Más que un flechazo o amor a primera vista, a Milly le mueve un sentimiento de precursora determinación, de empatía e incluso de gratitud. Una situación no tan elemental como aparenta. Como recuerda la tendera del pueblo (Marjorie Wood), la mejor coyuntura no es la de una mujer sola entre siete montañeses cochambrosos. Pero a Milly la relativa soledad de su nuevo emplazamiento no le molesta hasta el punto de no aceptar el reto. Su ingenuo pero nunca ridículo idilio con Adam nos devuelve la pureza básica del amor, que, como el buen cine es imperecedero, así como la lucha por su mantenimiento, cuando existe la debida voluntad para ello.
Adam es el mayor de los hermanos Pontipee, y sus modales son rudos pero en absoluto irrespetuosos o carentes de sinceridad. En cuanto a Milly, después de que se le caiga el himeneo encima, al darse cuenta de su auténtica situación, sabrá poner orden en la casa y refinar a sus inquilinos, pues su autoridad es siempre respetada. Donen compone, por primera vez en su carrera, los planos en cinemascope, por medio de delicados y expresivos movimientos con la cámara, de un sutil acercamiento o alejamiento, o a través de la grúa y otros desplazamientos laterales, en los que la naturaleza humana y medioambiental se fusiona, pues ambos poseen un valor primordial.
La exteriorización del sentimiento por medio de la coreografía de Michael Kidd (1915-2007), casi siempre contenida y sobria, es ejemplarmente viva y comunicativa. De hecho, a la modestia impuesta por razones presupuestarias, se superponen el buen oficio del productor Jack Cummings (1900-1989), las canciones de Gene de Paul (1919-1988) y las letras de Johnny Mercer (1909-1976), los fondos paisajísticos (ya que la película finalmente se filmó en estudio) de Matthew Yuricich (1923-2012) y la espléndida fotografía en formato ancho de George J. Folsey (1898-1988; si bien, se realizó una segunda versión en el formato habitual).

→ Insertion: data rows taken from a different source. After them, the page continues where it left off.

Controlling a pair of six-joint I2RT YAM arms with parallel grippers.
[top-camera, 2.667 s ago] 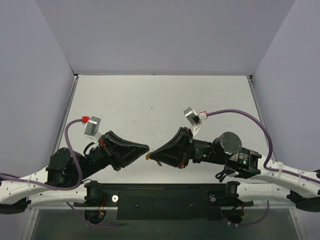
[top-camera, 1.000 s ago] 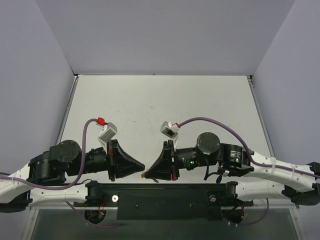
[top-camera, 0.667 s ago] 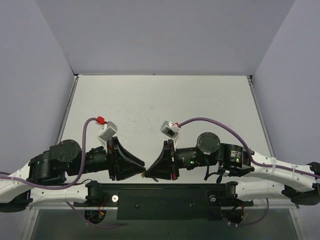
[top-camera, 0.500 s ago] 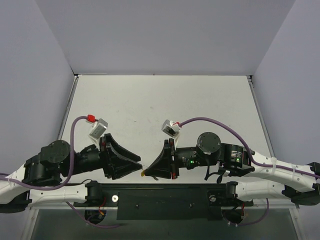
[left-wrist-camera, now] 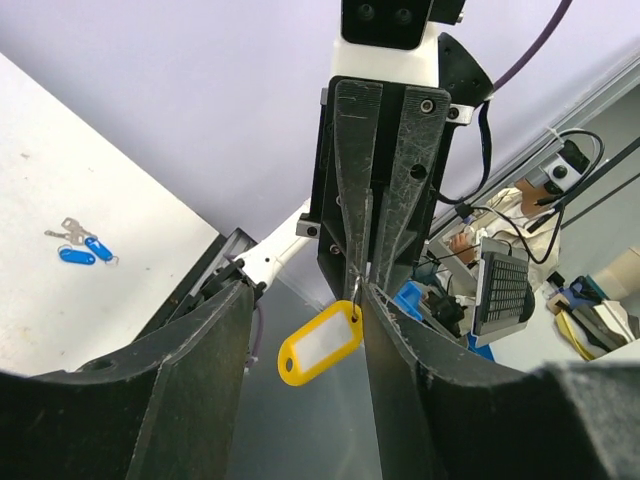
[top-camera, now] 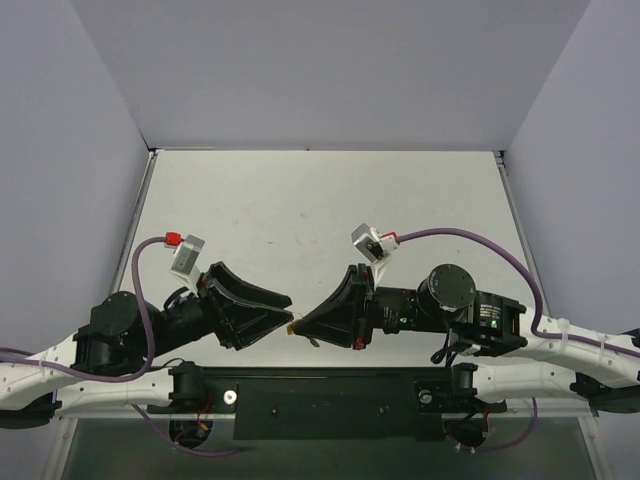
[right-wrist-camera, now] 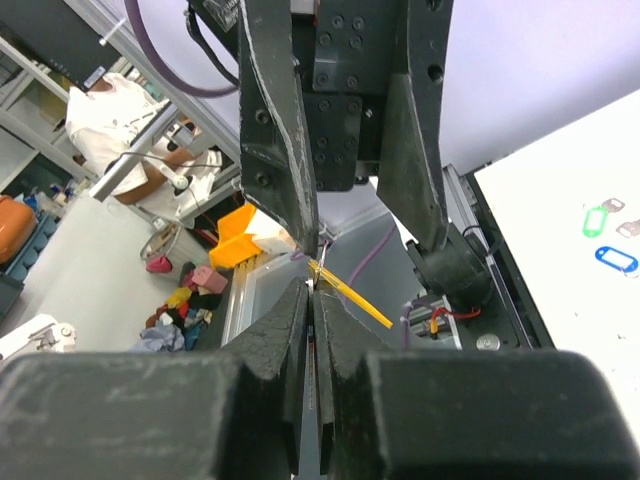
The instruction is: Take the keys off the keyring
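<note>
The keyring is a thin metal ring bearing an oval yellow tag. It hangs in the air above the table's near edge, and its tag shows in the top view. My right gripper is shut on the ring, its fingers pressed together. In the right wrist view a thin metal sliver sits between its tips, with the tag edge-on. My left gripper is open, and the tag hangs between its fingers without touching them. I cannot make out the key.
Two blue-tagged keys lie on the white table. A green tag and a blue tag lie there too. The black base rail runs along the near edge under both grippers.
My left gripper has let go of the tag end, drawn back left and opened wide. My right gripper keeps the ring and has shifted slightly right and away from the near edge.
</note>
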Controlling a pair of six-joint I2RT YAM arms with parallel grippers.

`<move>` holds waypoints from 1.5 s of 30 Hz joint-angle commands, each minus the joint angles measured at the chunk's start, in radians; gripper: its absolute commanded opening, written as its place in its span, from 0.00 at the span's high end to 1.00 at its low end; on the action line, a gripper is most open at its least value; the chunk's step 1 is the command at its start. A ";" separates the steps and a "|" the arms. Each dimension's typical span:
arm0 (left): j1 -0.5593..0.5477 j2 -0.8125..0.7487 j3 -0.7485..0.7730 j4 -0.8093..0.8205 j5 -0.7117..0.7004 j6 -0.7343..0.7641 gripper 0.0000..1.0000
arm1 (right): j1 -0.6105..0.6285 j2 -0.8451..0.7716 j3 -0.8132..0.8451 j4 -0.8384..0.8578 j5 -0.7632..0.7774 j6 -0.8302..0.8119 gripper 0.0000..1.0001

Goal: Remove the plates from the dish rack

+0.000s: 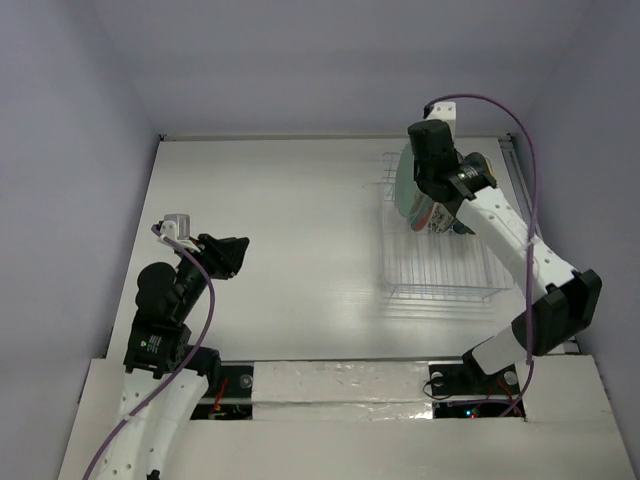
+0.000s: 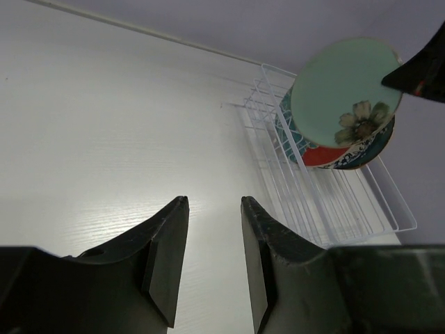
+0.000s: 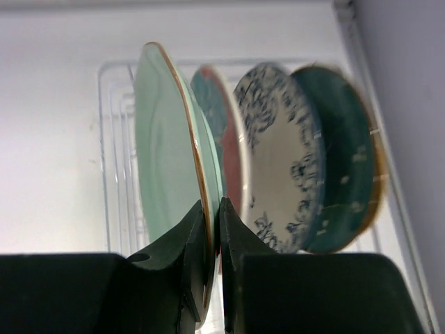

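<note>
Inside the dish rack [image 1: 440, 285] stand plates [image 3: 278, 153]; right jaws pinch the mint one [image 3: 163, 139], left jaws parted.

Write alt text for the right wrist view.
The right gripper grips the rim of the mint green plate, upright in the wire dish rack. Beside it stand a red plate, a blue-floral plate and a dark teal plate.

light: bright, diffuse, from above | glare: white sheen on table [image 2: 174, 202] | shadows: faint | blur: dark teal plate [image 3: 348, 160] soft-edged, pale mint plate [image 3: 163, 153] sharper | fingers [image 3: 174, 271] dark, underexposed
</note>
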 commanded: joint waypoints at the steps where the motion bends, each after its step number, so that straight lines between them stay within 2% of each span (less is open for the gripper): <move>1: -0.005 -0.001 0.018 0.041 0.020 -0.006 0.67 | 0.044 -0.129 0.130 0.092 0.063 -0.024 1.00; 6: -0.005 -0.009 0.020 0.041 0.017 -0.008 0.65 | 0.106 -0.161 0.104 0.123 -0.041 0.031 1.00; 10: -0.005 -0.009 0.018 0.041 0.015 -0.008 0.65 | 0.158 -0.156 -0.004 0.331 -0.280 0.143 1.00; 12: -0.005 -0.012 0.018 0.041 0.012 -0.006 0.64 | 0.193 -0.102 -0.038 0.426 -0.408 0.220 1.00; 17: -0.005 -0.018 0.018 0.041 0.009 -0.008 0.64 | 0.242 0.071 -0.022 0.571 -0.535 0.378 1.00; 21: -0.005 -0.021 0.018 0.041 0.006 -0.008 0.64 | 0.253 0.223 -0.002 0.669 -0.568 0.501 1.00; 25: -0.005 -0.024 0.018 0.040 0.005 -0.009 0.63 | 0.253 0.308 -0.035 0.732 -0.562 0.573 1.00; 32: -0.005 -0.028 0.020 0.037 -0.003 -0.009 0.63 | 0.253 0.332 -0.149 0.777 -0.427 0.610 1.00; 38: -0.005 -0.028 0.020 0.037 -0.003 -0.011 0.63 | 0.242 0.369 -0.173 0.749 -0.371 0.619 1.00; 44: -0.005 -0.030 0.018 0.040 0.001 -0.009 0.63 | 0.233 0.408 -0.198 0.712 -0.331 0.619 0.76; 45: -0.005 -0.030 0.018 0.040 0.001 -0.009 0.63 | 0.233 0.411 -0.200 0.706 -0.333 0.619 0.75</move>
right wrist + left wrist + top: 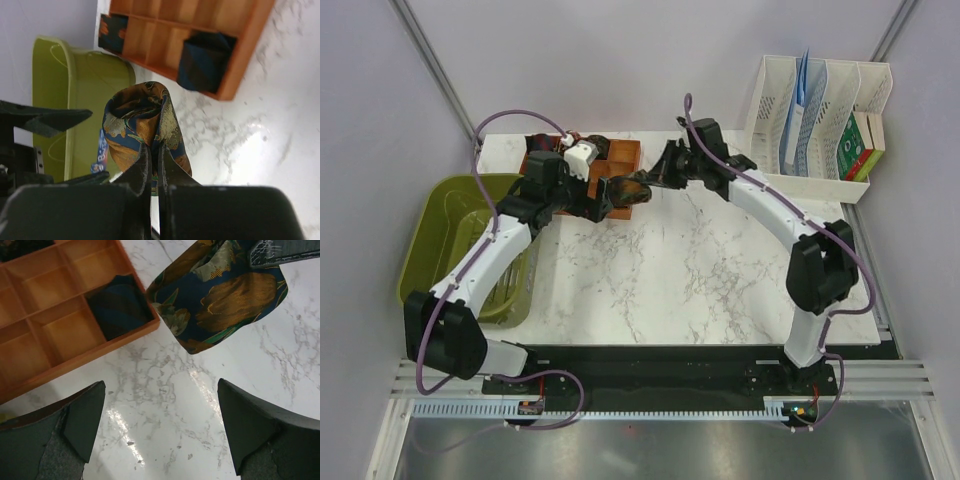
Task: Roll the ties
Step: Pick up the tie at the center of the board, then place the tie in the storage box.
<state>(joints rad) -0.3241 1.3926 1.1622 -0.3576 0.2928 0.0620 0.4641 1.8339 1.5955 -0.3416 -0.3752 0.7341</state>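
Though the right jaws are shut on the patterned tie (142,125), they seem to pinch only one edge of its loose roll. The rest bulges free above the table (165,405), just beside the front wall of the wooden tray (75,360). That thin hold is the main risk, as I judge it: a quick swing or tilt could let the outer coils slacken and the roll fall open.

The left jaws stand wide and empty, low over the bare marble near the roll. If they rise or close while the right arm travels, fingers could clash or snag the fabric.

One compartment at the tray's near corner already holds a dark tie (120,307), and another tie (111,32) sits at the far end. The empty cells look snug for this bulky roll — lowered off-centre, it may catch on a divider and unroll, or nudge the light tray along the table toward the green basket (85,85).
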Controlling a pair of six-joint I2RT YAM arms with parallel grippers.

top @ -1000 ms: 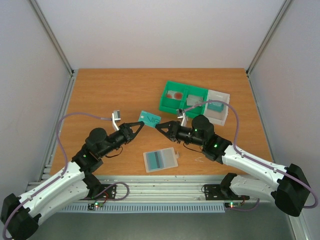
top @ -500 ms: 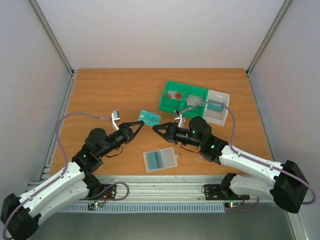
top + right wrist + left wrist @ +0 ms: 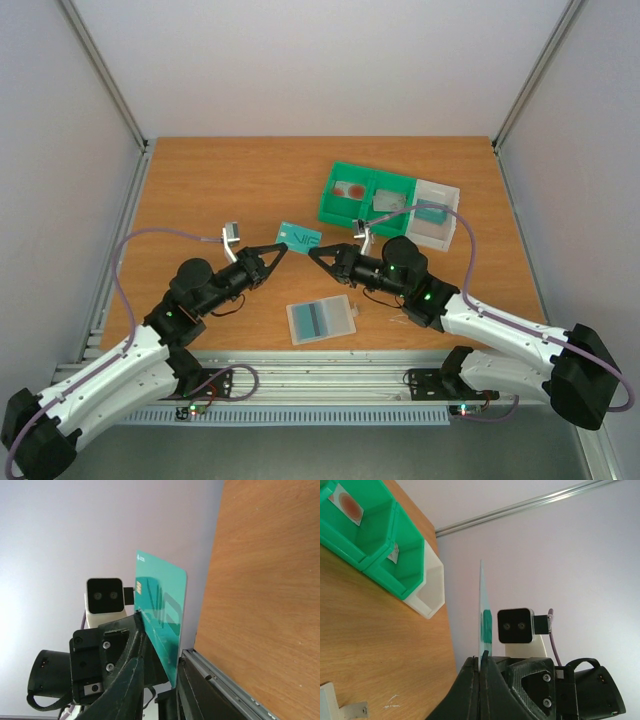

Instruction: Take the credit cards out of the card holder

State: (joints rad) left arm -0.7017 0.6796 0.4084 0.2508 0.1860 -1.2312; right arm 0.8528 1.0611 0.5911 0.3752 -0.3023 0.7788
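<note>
Jaws first: L gripper (image 3: 283, 247) is clamped tight on the teal card (image 3: 300, 236), holding it up over the table (image 3: 200, 180). R gripper (image 3: 313, 253) stands a crack apart w/ the card's corner between its fingers; can't tell if it's touching. Over the last sec the R gripper nudged left, then back, and the card hasn't budged. I read the handover as not done yet. Card holder (image 3: 321, 319) lies flat nearer the bases, well apart, prob. w/ something dark still inside. Red-marked card (image 3: 349, 190) sits in the green bin (image 3: 338, 213).
</note>
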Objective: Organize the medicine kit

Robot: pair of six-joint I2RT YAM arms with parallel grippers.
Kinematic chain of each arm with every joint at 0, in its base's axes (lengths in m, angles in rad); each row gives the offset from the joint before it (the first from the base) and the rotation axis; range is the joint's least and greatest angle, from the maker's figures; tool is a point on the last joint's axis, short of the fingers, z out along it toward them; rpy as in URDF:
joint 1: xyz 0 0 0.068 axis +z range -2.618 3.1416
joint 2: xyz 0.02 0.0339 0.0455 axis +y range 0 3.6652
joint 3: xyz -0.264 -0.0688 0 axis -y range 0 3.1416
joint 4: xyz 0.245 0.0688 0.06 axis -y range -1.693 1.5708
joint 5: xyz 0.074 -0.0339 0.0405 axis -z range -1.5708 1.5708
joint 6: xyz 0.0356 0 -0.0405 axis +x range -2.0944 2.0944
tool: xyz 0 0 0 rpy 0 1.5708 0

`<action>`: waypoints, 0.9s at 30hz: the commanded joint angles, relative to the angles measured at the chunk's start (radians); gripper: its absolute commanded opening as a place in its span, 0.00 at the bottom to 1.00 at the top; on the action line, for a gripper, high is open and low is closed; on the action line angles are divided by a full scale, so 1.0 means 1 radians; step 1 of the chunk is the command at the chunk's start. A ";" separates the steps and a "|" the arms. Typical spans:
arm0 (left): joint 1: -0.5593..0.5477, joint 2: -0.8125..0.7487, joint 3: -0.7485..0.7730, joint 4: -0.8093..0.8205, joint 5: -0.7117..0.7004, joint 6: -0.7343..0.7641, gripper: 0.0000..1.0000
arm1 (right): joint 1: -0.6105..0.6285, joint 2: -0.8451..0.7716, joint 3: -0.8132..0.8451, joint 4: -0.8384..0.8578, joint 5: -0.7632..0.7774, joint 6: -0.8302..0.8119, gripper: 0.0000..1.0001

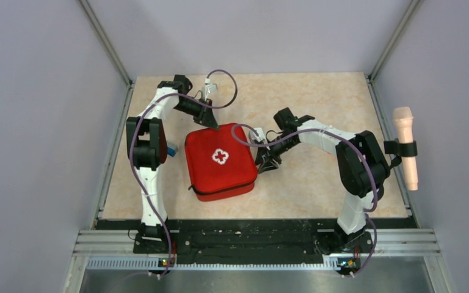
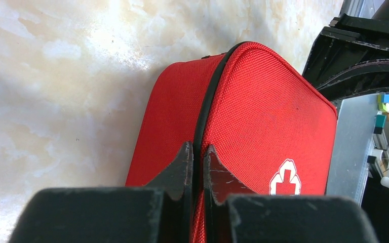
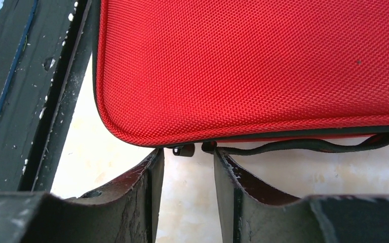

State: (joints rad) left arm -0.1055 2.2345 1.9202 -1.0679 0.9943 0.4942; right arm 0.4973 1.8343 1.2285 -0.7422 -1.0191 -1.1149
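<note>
The medicine kit [image 1: 220, 160] is a red square zip case with a white cross, lying closed in the middle of the table. My left gripper [image 1: 210, 124] is at its far left corner. In the left wrist view the gripper [image 2: 197, 149] is nearly closed on the black zip seam of the kit [image 2: 268, 116], with a strip of red fabric between the fingers. My right gripper [image 1: 262, 160] is at the kit's right edge. In the right wrist view it [image 3: 185, 154] is open, with a small dark zip pull [image 3: 184, 150] just past its tips, under the kit's edge [image 3: 253, 66].
A black cord loop [image 3: 309, 145] hangs along the kit's edge. A small blue item [image 1: 171, 151] peeks out beside the left arm. A beige handle-shaped device [image 1: 405, 146] is clipped to the right wall. The black and metal rail [image 1: 250, 235] runs along the near edge.
</note>
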 commanded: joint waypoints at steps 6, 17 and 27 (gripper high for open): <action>0.008 -0.039 -0.003 0.080 0.053 -0.077 0.00 | 0.017 -0.052 -0.023 0.142 -0.026 0.150 0.37; 0.024 -0.042 -0.017 0.162 -0.040 -0.164 0.00 | 0.017 -0.104 -0.091 0.275 0.038 0.356 0.34; 0.024 -0.034 -0.019 0.186 -0.050 -0.186 0.00 | 0.021 -0.096 -0.080 0.267 -0.003 0.316 0.16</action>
State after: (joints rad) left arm -0.0917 2.2345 1.8938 -0.9611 0.9516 0.3519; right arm 0.5018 1.7756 1.1324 -0.4938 -0.9619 -0.7826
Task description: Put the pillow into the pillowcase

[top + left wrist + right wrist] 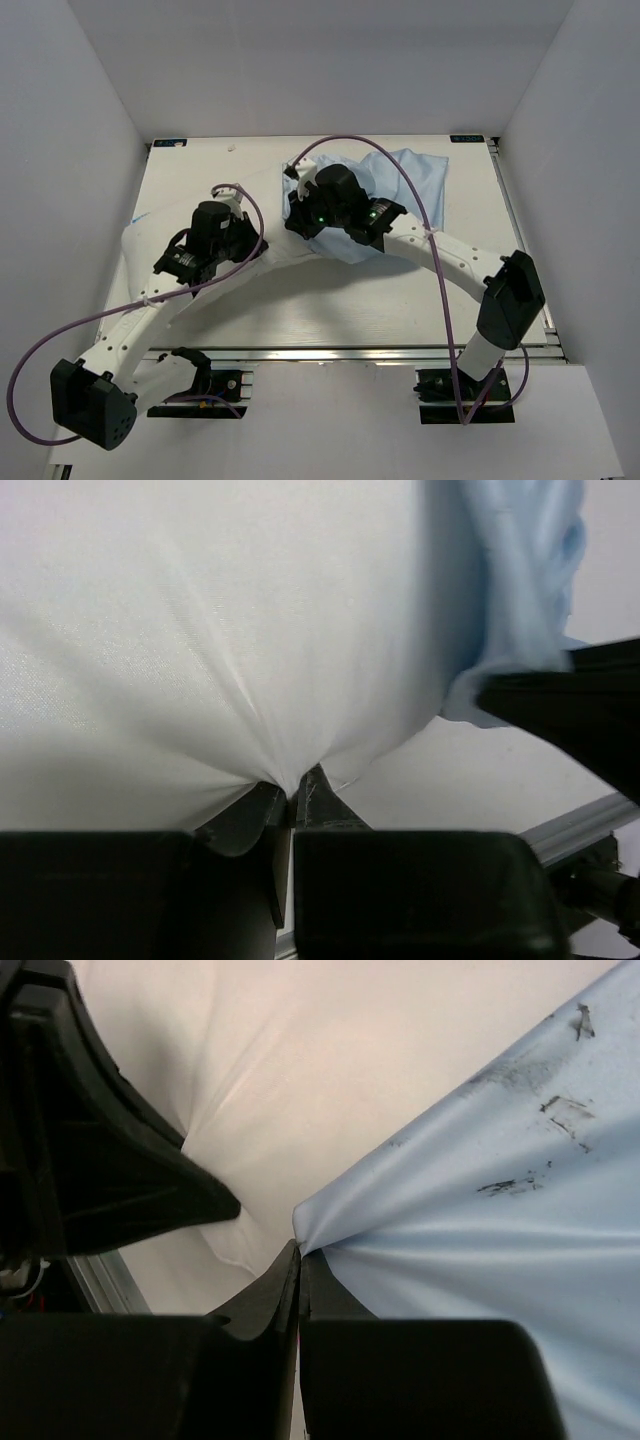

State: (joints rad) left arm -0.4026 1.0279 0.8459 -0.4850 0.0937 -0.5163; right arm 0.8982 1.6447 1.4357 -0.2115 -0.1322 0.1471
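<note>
- Pinches on both sides: my left gripper was clamped on a pillow corner, my right gripper on the pillowcase edge.
- Pillowcase lay just right of the pillow, touching it mid-table; my right gripper sat nearer it.
- Its opening was hidden under both grippers; I couldn't tell how much pillow was inside.
</note>
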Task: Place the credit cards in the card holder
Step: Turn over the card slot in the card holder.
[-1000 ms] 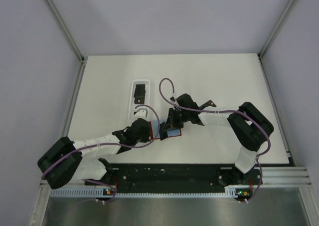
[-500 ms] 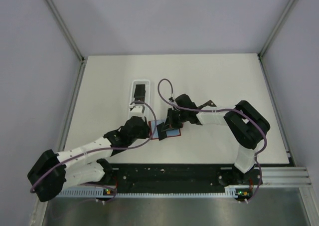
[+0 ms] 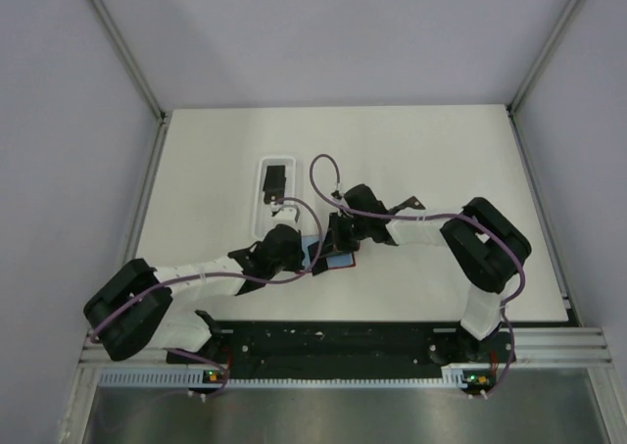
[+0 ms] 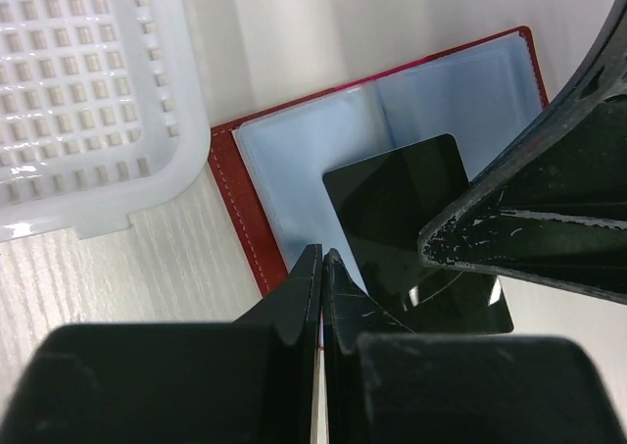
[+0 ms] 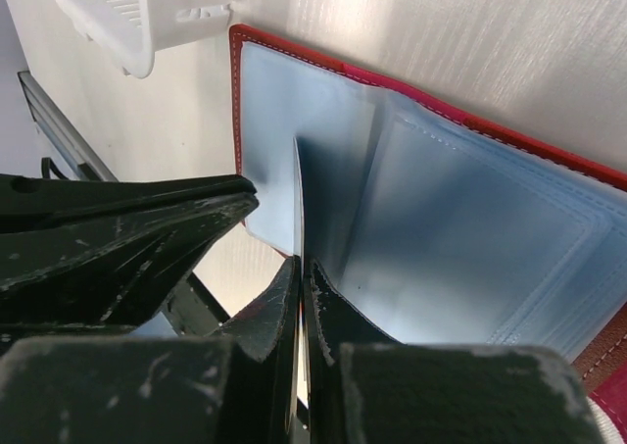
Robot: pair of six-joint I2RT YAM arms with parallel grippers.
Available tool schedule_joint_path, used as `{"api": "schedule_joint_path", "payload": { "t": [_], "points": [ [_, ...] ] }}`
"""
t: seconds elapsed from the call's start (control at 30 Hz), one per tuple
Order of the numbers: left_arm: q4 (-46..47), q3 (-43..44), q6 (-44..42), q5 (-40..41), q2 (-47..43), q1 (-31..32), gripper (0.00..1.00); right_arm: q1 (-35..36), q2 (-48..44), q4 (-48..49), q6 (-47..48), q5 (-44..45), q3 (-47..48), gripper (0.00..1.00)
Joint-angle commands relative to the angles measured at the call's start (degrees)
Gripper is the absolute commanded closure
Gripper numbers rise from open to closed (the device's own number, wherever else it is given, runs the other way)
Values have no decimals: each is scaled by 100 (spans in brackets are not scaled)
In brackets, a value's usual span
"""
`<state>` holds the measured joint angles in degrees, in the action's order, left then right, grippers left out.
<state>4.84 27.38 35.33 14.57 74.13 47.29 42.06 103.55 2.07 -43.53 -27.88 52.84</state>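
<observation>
Right gripper (image 5: 300,263) clamps a black credit card (image 4: 402,209) over the open red card holder (image 4: 233,199); left gripper (image 4: 320,263) is pinched together alongside

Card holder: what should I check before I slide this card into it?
1. The card holder lies open, pale blue inside up: ok.
2. The right hand is shut on the credit card: ok.
3. Card's leading edge is inside a sleeve: cannot tell.
4. The left hand is shut, tip at the holder's near edge: ok; whether it pins the holder, cannot tell.
5. The white tray is out of the card's path: ok.
</observation>
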Motion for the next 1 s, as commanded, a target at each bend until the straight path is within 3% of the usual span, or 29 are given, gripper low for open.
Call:
{"api": "schedule_joint_path", "payload": {
  "t": [0.0, 0.3, 0.97],
  "points": [
    [448, 49, 0, -86, 207, -9, 100, 83, -282, -136, 213, 186, 86, 100],
    [395, -162, 53, -33, 207, -18, 100, -198, -810, -435, 415, 187, 130, 100],
    [395, -277, 97, 2, 102, -18, 100, -603, -318, 277, 143, -86, -142, 100]
  ]
}}
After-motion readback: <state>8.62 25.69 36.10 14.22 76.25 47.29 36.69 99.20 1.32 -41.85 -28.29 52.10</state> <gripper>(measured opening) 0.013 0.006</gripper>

Así ocurre, por ejemplo, con el transcurrir de las distintas estaciones y de las circunstancias anímicas de las jóvenes casaderas, expresadas por medio de la música. En definitiva, se trata de una sobriedad exultante de talento, honesta y divertida, que es por lo que Siete novias para siete hermanos ha acabado venciendo el paso del tiempo, como toda obra de arte.